Exercising is critical for a healthy lifestyle. I say this not only from a professional in the health+wellness field but also from my heart: movement is medicine, and every ounce of care you put into yourself can multiply into many more benefits. (Check out our recent #AskTheExperts on Bodywork and Recovery here.)
Exercise can take on many forms: walking, cycling, pilates, strength, running… But they all have one common denominator: they take up physical and mental energy. In order to continue to operate at this high level, it’s just as important to take rests and recovery. Take it from me who works out twice (or more) for 5 of the 7 days of the week!
I want to share my recovery routine in hopes of inspiring you to take it easy and listen to your body. Our bodies are intricate machines that combine seemingly-unrelated but truly interconnected systems, and it’s important to know when to go hard and when to go easy. That’s what makes a successful athlete! Take a look below to see how I turn it down a notch.
Foam rolling is one of the most basic yet effective recovery techniques. Essentially, you’re trying to break up the dense muscle and connective tissue that’s tensed up during exercise. This is a super easy self-myofascial release, and it’s basically a massage! Need this on the go? Try a lacrosse ball or massage stick. Make sure to drink plenty of water after to hydrate those muscles.
Put your feet up
Some of the simplest things can be incredibly effective. Thanks to gravity, a lot of blood and lymph can pool in our legs after sitting upright at a desk or during exercise. I prop my legs up (say next to a wall) to encourage blood and lymph flow back to our center. I like to stay in this position for 5-10 minutes, but even propping your feet on your bed, sofa, etc. also is helpful!
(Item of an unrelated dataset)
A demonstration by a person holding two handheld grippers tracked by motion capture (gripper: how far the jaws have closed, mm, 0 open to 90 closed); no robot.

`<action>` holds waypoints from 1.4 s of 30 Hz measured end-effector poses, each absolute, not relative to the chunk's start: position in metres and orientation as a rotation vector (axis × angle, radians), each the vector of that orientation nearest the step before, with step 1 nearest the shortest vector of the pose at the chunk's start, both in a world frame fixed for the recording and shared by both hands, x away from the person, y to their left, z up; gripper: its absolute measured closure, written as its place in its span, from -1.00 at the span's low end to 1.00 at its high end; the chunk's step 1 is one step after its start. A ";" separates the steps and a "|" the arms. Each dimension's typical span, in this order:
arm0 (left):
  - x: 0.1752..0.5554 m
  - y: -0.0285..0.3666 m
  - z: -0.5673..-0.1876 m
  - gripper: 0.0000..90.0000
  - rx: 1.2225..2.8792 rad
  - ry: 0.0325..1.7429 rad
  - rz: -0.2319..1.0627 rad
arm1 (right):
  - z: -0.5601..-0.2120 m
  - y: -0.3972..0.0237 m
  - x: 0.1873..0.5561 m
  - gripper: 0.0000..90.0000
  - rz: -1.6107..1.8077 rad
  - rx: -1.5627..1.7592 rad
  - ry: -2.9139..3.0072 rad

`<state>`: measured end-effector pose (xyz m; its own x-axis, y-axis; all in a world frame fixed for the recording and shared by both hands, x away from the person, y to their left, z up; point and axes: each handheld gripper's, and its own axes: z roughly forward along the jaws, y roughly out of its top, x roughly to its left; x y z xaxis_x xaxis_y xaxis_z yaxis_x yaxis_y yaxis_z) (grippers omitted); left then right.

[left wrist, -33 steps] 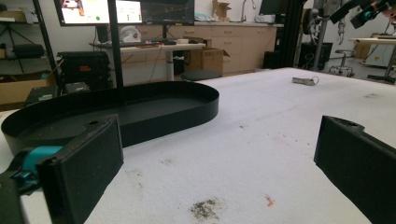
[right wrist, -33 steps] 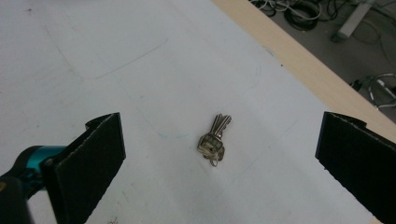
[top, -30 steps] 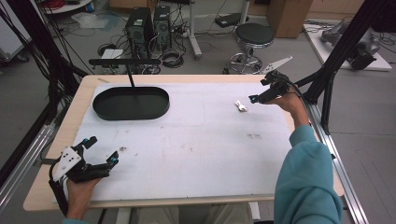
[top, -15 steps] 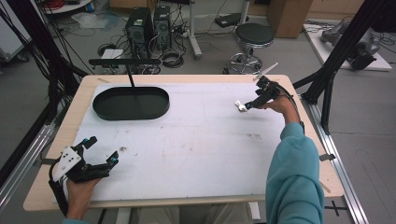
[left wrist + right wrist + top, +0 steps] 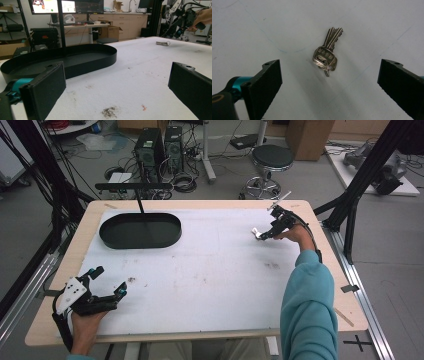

The recent #AskTheExperts covered acupuncture in a lot of depth- see here! Acupuncture should be done by a licensed professional, and Dr. Molly Forsyth is my trusted friend and acupuncturist at 8 Point Wellness. During acupuncture, the therapist inserts thin metal needles into the skin at physiological points known as acupoints. Stimulating these points are thought to mobilize stagnant qi, a form of energy that flows through the meridian system.
Physical therapy is a must. It typically is done in-person and manually. But because of the pandemic, many clinics have shifted to a virtual platform which can be just as effective! PT is done by a licensed professional (shoutout Dr. Joe Turcic of The PhysioLab NYC!) and has been shown to accelerate recovery and limit injuries. The at-home component of your PT program is just as important in order to maintain strength and mobility.
Rolfing fascia work
One of these systems is the musculoskeletal system, which is covered by a thin layer of tissue called fascia. This multi-layered fascia network provides not only internal structure but also mobility. Rolfing is basically fascia work known as Structural Integration, and Jessa Zinn of The Fascia Lab in New York is my amazing SI. Relaxing and working on fascia is important for maintaining a healthy and happy system!
Often overlooked but always effective. While dynamic stretches are great for warm ups, holding stretches for 20-30 seconds at a time post-workout are better for cool downs. Stretching and the deep breathing that accompanies it tells our nervous system to calm down. Even a 5 minute stretch after a workout goes a long way! Don’t skip the stretch!
A recovery day can be a day on the couch. Let your body relax, and your mind as well! Your recovery day doesn’t’ have to be jam packed with activities. Remember, take it easy.
On a monthly basis I choose to see a physical therapist, acupuncturist and massage/fascia work at least once. Foam rolling happens more regularly, usually before a workout. Your recovery schedule requires you to listen to your body, and figure out what you need. We can’t give 200% all of the time, remember to recover, to reset so you can push yourself the next day.